Persistence of web content

So, you can probably tell: I think lychee is a really useful tool.

However, its usefulness comes with a caveat: all lychee can do is tell you whether a link is accessible or not. But, wait, you might argue: that's the whole point of this post that I'm reading — we want to check links, right?

In a way, yes.

All a valid link tells you is that the relevant resource provider has some resource available and accessible at that URL.

It doesn't assure you that whatever you've linked to is in anything like the state it was when you read it. There are no guarantees that typical web URLs point to static or immutable content. They work more like pointers: it's up to the relevant server hosting the URL's domain and the people who put content on that server that decide what the content is.

In many cases, this could be fine.

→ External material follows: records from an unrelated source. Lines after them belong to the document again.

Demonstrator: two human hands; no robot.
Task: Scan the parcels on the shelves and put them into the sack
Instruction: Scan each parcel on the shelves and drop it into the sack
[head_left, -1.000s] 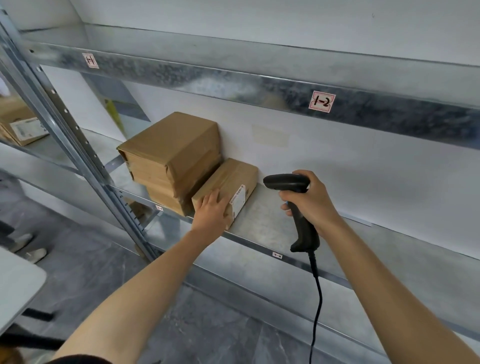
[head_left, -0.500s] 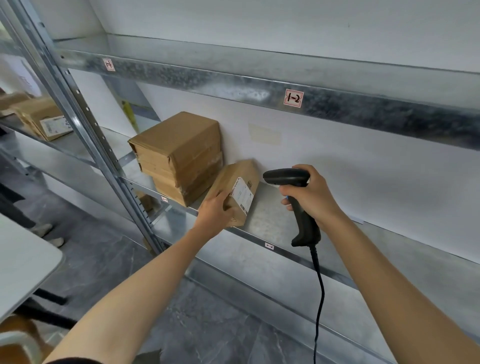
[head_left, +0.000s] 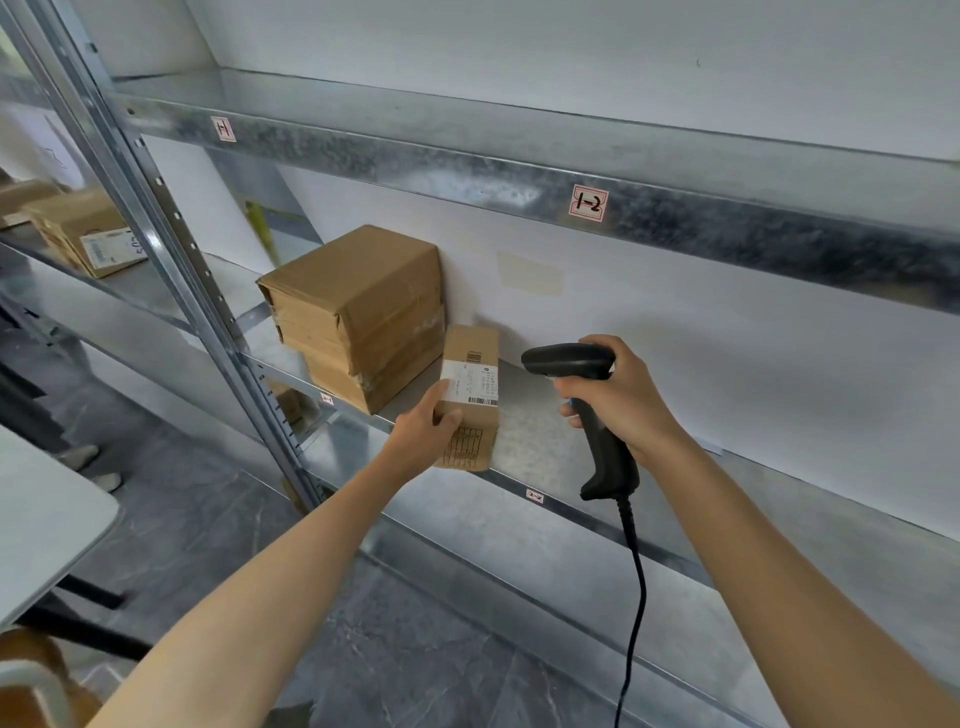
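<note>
- While the left hand (head_left: 423, 431) grips one small parcel (head_left: 475, 343) low on its left side, fingers curled round it and thumb on the front, the parcel stands on end at the shelf (head_left: 545, 447) front edge, white label (head_left: 470, 382) facing the camera.
- Right hand (head_left: 623, 400) clamped round the handle of one black scanner (head_left: 566, 361), head pointing left at the parcel, near but not touching; cable (head_left: 636, 597) hangs down.
- Hands apart.
- Stack (head_left: 358, 312) of at least two boxes just left of the parcel, by the back wall.
- One labelled box (head_left: 83, 234) in the left bay; another behind it, blurred.
</note>
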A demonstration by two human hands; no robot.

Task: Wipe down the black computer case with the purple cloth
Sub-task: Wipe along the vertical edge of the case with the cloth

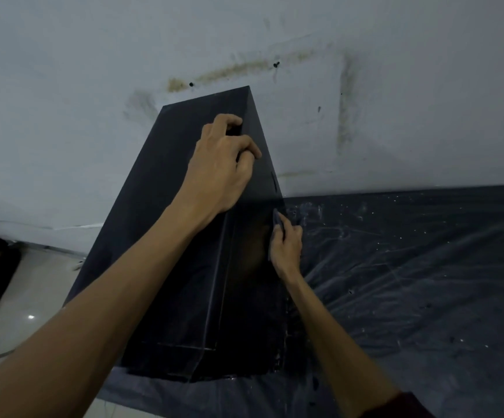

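Cloth (275, 221) in right grip (288, 248), against case (166, 206)

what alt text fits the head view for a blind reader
A right hand presses a purple cloth against the side of a black computer case while the left hand grips its top. The case stands on a dark plastic sheet by a stained wall.

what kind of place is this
Likely a bare room used as a makeshift work spot: stained wall with holes, dark plastic sheet on the tiled floor, computer case standing on it.
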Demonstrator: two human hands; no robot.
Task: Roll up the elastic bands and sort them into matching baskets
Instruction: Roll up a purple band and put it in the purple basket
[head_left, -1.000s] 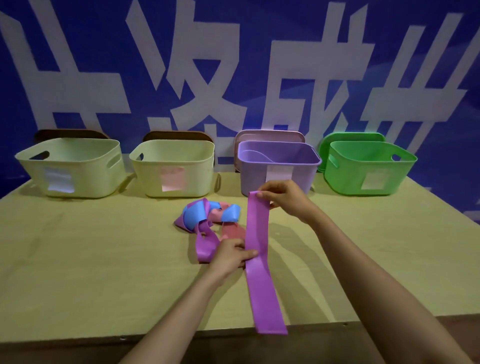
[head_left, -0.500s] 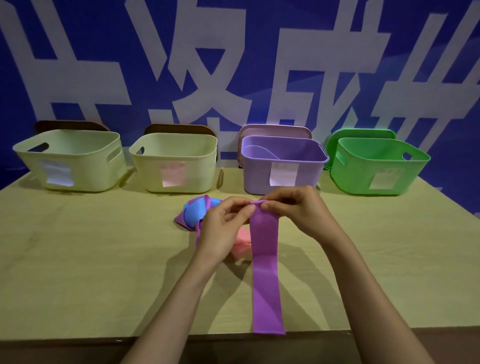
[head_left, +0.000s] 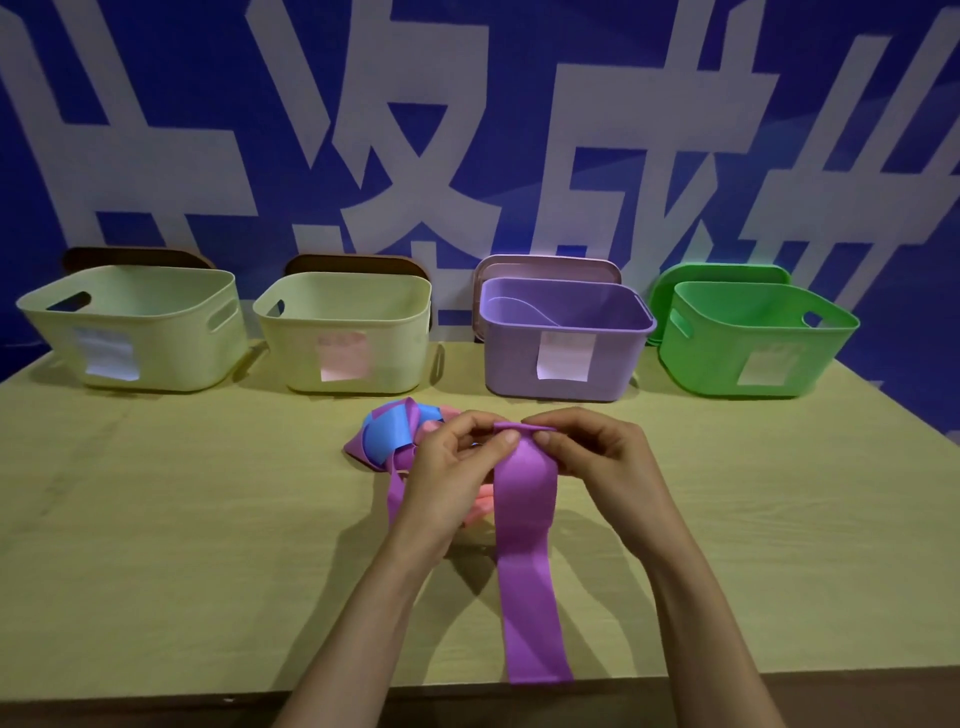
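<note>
The left hand (head_left: 452, 467) and right hand (head_left: 597, 457) are pinching the purple band (head_left: 524, 545) at its far end, just in front of the purple basket (head_left: 509, 364). They are seemingly beginning its first roll, and the tangled pile (head_left: 395, 436) nearby is lying unsorted.

Large white 成 stands on the blue backdrop (head_left: 156, 62); basket labels (head_left: 565, 356) illegible.
</note>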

In others, maybe less so:

  • The original author may have updated their content in a way that might change the relevance to whatever argument or citation you intended to make.
  • Another organisation could have taken over (perhaps legitimately, perhaps not) the site and decided to post a contrary view, or something entirely different at the same URL.

Making HTTP requests and checking for a non-error response codes only tells you that a resource is available at that URL, whether directly or with redirection somewhere else. It doesn't guarantee that a resource is actually as you read it, when you read it.

Preservation

You may now be thinking: well, I could just take a copy and link to that, providing my own cache of the resource as it was when I reviewed it. That would work, but hosting that copy is probably a bad idea:

  • There are potential copyright issues.
  • If you're intending to host this copy on the web, then, if it is public and discoverable, it's possible that search engine providers think you're up to some kind of nefarious search engine optimisation shenanigans.4

Much simpler is linking to the Internet Archive: either finding a "good" copy there already, or using their page save feature to archive a copy of the page there and then.

Wait, so why wouldn't we just always link to the Internet Archive?

In some limited cases, this might be useful, where you want readers to have the information as you accessed it at the time. That is particularly useful if you are specifically citing a work and the version available at a given time. In many other cases, it is still useful to link to the "live" resource because:

  • You may be pointing to an interactive service, and the Internet Archive's more static version may not function correctly, without access to the original host's backend servers.
  • You may want your readers to always access the latest published version of the information that you link.

If we link to the original host instead of a third-party preservation service, this does pose the future risk of the resource being unavailable in future. But tools like lychee can definitely help with maintaining working URLs.

And, finally, if you're now asking: "what guarantees are there on availability and integrity of the content the Internet Archive hosts". Or maybe more succinctly: "who archives the archivers?" Let's say that those are also good questions, but there are already enough words here not to worry about this here and now.


  1. Unless you've tried to subvert that by printing this out. You rascal. 

  2. The quote marks are because all my running of lychee has been via GitHub Actions: a "local" checkout of my source files on a remote virtual machine. 

  3. Indeed, Stack Overflow are finding this a problem. It turns out that sifting through years of accumulated answers, some now deprecated, is a big spring cleaning task

  4. That said, there is less evidence from Google's search results that this rule is actually enforced. Sites that are obviously cloning contents from other sites do sometimes rank quite highly.